Dataset naming conventions
A dataset name is a string used to identify a dataset. It is designed to be human readable and is not designed to be parsed and splitted into parts.
To ensure consistency, a dataset name should follow the following rules:
All lower case.
Only letters and numbers and dashes
-
are allowed.No underscore
_
and no dot.
and no upper case letter and no other special character (@
,#
,*
etc.).
Additionlly, a dataset name is built from different parts joined with
-
as follows (each part can contain additional -
):
purpose-content-source-resolution-start-year-end-year-frequency-version[-extra-str]
Note
This is the current naming conventions for datasets in the Anemoi registry. It will need to be updated and adapted as more datasets are added. The part purpose is especially difficult to define for some datasets and may be revisited.
The tables below provides more details and some examples.
Component |
Description |
---|---|
purpose |
Can be aifs because the data is used to train the AIFS model. Is also sometime metno for data from the Norwegian Meteorological Institute. This definition may need to be revisited. |
content |
The content of the dataset CAN have four parts, such as: class-type-stream-expver
|
source |
mars (when data is from MARS), could be opendap or other. |
resolution |
o96 (could be : n320, 0p2 for 0.2 degree) |
start-year |
1979 if the first validity time is in 1979. |
end-year |
2020 if the first validity time is in 2020. Notice that if the dataset is from 18.04.2020 to 19.07.2020, the star-year and end-year are both 2020. For instance in aifs-od-an-oper-0001-mars-o96-2020-2020-6h-v5 |
frequency |
1h (could be : 6h, 10m for 10 minutes) |
version |
This is the version of the content of the dataset, e.g. which variables, levels, etc. This is not the version of the format. There must be a “v” before the version number. The “v” is not part of the version number.
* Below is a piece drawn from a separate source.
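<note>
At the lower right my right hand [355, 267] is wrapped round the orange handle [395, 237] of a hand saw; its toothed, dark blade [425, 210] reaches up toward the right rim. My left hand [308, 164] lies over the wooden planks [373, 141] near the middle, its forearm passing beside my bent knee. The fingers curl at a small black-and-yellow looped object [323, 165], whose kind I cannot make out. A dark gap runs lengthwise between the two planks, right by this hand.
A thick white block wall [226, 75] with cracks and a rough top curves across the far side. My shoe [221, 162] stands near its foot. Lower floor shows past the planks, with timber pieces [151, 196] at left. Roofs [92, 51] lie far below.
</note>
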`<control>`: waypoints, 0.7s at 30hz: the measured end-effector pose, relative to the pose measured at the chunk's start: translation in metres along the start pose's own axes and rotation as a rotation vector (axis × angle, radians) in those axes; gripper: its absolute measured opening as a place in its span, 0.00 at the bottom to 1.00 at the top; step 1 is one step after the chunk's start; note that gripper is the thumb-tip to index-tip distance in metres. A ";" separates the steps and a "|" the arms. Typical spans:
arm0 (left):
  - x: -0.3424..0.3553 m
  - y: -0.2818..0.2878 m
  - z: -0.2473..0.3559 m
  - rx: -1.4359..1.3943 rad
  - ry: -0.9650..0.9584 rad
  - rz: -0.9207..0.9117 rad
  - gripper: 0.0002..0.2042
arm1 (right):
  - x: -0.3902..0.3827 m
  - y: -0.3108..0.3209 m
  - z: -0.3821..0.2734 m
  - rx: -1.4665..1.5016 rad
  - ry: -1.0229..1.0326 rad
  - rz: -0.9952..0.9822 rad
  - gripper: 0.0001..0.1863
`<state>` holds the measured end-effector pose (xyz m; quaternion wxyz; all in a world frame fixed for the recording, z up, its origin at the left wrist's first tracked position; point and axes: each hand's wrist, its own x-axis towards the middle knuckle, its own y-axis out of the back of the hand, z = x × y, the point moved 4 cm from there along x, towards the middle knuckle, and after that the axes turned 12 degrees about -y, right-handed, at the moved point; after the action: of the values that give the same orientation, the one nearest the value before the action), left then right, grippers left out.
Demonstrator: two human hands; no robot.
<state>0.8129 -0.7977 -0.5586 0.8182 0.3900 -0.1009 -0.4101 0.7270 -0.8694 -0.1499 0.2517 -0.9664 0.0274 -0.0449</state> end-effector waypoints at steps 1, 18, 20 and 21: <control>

For instance …-v5 is the fifth version of the content of the dataset. |
extra-str |
Experimental datasets can have additional text in the name. This extra string can contain additional -. It provides additional information about the content of dataset. |
aifs-od-an-oper-0001-mars-o96-1979-2022-1h-v5 |
aifs-ea-an-oper-0001-mars-o96-1979-2022-6h-v6 |
aifs-ea-an-enda-0001-mars-o96-1979-2022-6h-v6-recentered-on-oper |
aifs-ea-an-oper-0001-mars-n320-1979-2022-6h-v4 |
inca-an-oper-0001-gridefix-1km-2023-2024-10m-v1 |